> _PROBLEM_: The entire set of lines below should be copied exactly.

▬▬▬▬▬▬

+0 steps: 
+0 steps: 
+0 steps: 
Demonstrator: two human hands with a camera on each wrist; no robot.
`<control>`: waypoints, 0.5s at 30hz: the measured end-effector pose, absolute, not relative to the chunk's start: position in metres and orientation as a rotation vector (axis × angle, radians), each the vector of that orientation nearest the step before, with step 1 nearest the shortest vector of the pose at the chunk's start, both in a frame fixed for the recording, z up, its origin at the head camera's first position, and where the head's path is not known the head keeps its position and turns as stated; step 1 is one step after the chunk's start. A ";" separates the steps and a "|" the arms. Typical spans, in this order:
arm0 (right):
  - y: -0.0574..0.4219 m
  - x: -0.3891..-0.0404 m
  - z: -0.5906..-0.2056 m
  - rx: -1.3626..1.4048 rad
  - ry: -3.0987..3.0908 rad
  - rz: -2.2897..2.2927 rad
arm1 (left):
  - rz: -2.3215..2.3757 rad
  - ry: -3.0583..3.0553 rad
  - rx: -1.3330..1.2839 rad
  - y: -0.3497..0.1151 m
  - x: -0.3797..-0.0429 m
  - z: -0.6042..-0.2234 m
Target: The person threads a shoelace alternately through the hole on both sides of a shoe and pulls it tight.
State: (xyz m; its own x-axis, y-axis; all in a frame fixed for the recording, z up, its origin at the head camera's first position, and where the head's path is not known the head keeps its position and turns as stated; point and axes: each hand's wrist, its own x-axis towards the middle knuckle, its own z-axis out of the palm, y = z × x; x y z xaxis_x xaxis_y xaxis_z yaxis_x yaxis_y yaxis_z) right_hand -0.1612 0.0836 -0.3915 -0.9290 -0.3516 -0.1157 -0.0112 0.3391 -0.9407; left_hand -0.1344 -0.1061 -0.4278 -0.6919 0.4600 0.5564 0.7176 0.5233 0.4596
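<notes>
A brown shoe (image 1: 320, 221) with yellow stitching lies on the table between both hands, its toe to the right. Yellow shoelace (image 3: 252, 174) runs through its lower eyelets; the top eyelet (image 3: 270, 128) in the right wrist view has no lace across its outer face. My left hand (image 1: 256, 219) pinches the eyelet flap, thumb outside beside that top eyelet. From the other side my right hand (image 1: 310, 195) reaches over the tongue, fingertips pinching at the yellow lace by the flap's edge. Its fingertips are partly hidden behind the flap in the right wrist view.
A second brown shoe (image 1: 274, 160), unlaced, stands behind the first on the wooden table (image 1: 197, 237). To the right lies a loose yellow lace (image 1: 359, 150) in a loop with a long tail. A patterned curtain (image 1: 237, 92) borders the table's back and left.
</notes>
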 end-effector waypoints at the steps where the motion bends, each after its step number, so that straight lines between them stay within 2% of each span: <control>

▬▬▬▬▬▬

> _TASK OUTPUT_:
+0 steps: 
+0 steps: 
+0 steps: 
Demonstrator: two human hands with a camera on each wrist; no robot.
`<control>`: waypoints, 0.5s at 30hz: the measured end-effector pose, absolute, not relative to the chunk's start: position in metres and orientation as a rotation vector (axis × angle, radians), each the vector of that orientation nearest the step before, with step 1 nearest the shortest vector of the pose at the chunk's start, both in a frame fixed for the recording, z up, its origin at the head camera's first position, and where the head's path is not known the head keeps its position and turns as stated; step 1 is one step after the chunk's start. A ";" separates the steps and a "|" the arms. Typical spans, in this order:
arm0 (right):
  - y: -0.0574..0.4219 m
  - x: -0.3891..-0.0404 m
  - z: -0.5906..-0.2056 m
  - rx: -1.3626..1.4048 rad
  - ry: -3.0987..3.0908 rad
  - rz: -2.2897..2.2927 rad
arm1 (left):
  - rz: -2.3215..2.3757 rad
  - ry: -3.0583..3.0553 rad
  - rx: -1.3330..1.2839 rad
  - y: -0.3497..0.1151 m
  - x: -0.3797..-0.0429 m
  - z: -0.6042..-0.2234 m
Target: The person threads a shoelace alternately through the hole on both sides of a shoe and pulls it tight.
State: (xyz m; its own x-axis, y-axis; all in a frame fixed for the recording, z up, its origin at the head camera's first position, and where the head's path is not known the head keeps its position and turns as stated; point and axes: each hand's wrist, its own x-axis towards the middle knuckle, its own z-axis out of the palm, y = z × x; x y z xaxis_x xaxis_y xaxis_z yaxis_x yaxis_y yaxis_z) right_hand -0.1612 0.0836 -0.3915 -0.9290 -0.3516 -0.1157 -0.0112 0.3391 -0.9407; left_hand -0.1344 -0.1061 -0.4278 -0.6919 0.4600 0.5564 0.7176 0.5233 0.4596
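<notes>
A brown shoe (image 1: 320, 221) with yellow stitching lies on the table between both hands, its toe to the right. Yellow shoelace (image 3: 252, 174) runs through its lower eyelets; the top eyelet (image 3: 270, 128) in the right wrist view has no lace across its outer face. My left hand (image 1: 256, 219) pinches the eyelet flap, thumb outside beside that top eyelet. From the other side my right hand (image 1: 310, 195) reaches over the tongue, fingertips pinching at the yellow lace by the flap's edge. Its fingertips are partly hidden behind the flap in the right wrist view.
A second brown shoe (image 1: 274, 160), unlaced, stands behind the first on the wooden table (image 1: 197, 237). To the right lies a loose yellow lace (image 1: 359, 150) in a loop with a long tail. A patterned curtain (image 1: 237, 92) borders the table's back and left.
</notes>
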 end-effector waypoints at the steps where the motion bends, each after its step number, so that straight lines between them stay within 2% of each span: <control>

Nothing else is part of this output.